Allow some non-contact sports to resume, says Lee Bee Wah

Ms Lee Bee Wah suggested that stadiums in Singapore could be allowed to reopen with measures in place.
PHOTO: The Straits Times

SINGAPORE - The risk of contacting Covid-19 while engaging in individual non-contact sports is low and, hence, they should be allowed to resume in the current phase one of the re-opening of Singapore, said Ms Lee Bee Wah (Nee Soon GRC) on Thursday (June 4).

Citing a study by the Italian Sports Ministry and the Italian Olympic Committee, she said the risk of getting infected was "non-existent or weak" for sports like athletics, sailing, open-water swimming, golf and tennis.

Ms Lee, who was speaking in Parliament during the debate on the supplementary Fortitude Budget, said some countries have allowed certain sports to resume with safety precautions in place.

For example, Malaysia allows up to two golfers to play golf together as long as they do not share a buggy, and swimming has been given the nod in countries such as Australia, the Netherlands, Japan and China - but with safe distancing measures like limiting swimming lanes to one swimmer each, she added.

Ms Lee suggested that stadiums in Singapore could be allowed to reopen with measures like mandating the use of the digital check-in system SafeEntry, controls on crowd size and designated lanes for athletes.

"I am sure it can be much safer than some of the park connectors, which are so congested," she said.

"Many associations such as the Singapore Swimming Association, and many clubs have already have thought about this.
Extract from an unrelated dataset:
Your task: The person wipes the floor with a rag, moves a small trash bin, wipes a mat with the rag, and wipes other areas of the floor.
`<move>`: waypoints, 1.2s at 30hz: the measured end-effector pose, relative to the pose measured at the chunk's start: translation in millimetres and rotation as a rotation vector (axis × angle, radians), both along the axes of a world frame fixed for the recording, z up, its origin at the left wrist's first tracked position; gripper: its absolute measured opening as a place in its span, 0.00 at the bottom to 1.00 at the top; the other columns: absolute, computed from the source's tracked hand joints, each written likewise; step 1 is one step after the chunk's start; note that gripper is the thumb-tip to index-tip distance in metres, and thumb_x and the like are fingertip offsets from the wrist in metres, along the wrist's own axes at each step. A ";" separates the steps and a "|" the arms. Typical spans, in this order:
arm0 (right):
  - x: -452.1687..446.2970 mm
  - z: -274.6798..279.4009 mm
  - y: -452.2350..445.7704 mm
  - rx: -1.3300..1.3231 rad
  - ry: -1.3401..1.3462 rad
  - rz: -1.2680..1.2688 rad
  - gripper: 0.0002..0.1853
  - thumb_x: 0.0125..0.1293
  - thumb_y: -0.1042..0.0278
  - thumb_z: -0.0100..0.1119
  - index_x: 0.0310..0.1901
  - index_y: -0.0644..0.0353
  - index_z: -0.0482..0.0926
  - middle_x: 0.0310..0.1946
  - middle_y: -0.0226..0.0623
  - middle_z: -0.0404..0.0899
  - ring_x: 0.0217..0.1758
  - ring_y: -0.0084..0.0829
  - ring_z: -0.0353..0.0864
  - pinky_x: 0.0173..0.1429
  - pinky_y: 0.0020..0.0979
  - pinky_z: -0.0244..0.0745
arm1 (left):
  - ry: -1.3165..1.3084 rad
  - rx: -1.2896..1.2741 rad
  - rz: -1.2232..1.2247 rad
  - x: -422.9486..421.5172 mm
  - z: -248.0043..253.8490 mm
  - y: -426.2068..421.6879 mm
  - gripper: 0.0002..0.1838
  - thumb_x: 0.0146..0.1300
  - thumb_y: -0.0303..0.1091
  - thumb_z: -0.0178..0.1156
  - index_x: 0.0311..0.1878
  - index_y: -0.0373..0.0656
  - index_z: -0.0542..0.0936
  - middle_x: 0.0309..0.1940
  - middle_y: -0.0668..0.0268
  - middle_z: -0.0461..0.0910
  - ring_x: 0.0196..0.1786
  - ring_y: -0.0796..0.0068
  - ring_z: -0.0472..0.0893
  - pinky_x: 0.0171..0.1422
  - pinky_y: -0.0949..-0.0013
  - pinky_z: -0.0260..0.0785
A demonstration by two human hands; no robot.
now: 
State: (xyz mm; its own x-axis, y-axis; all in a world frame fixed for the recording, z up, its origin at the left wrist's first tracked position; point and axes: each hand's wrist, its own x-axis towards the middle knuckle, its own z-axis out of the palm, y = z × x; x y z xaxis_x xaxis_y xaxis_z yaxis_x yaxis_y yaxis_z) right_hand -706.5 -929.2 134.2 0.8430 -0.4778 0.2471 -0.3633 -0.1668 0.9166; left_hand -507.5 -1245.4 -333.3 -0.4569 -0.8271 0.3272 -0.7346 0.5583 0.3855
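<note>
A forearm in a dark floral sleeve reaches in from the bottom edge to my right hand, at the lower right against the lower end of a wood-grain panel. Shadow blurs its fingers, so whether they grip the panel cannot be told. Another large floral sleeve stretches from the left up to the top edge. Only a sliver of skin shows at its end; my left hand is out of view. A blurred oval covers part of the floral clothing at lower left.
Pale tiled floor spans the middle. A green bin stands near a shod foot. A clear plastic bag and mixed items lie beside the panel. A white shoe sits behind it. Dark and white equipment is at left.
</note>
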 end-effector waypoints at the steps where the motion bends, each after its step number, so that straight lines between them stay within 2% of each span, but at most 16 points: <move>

They would like more guidance and to resume their activities."

The MP called on the Government to work with Sport Singapore to determine which sports can be allowed to resume during phase one with safety guidelines in place.

"So many people feel so stressed when they cannot do their favourite sports," Ms Lee said. "Also, there are many freelance coaches who can no longer survive without income."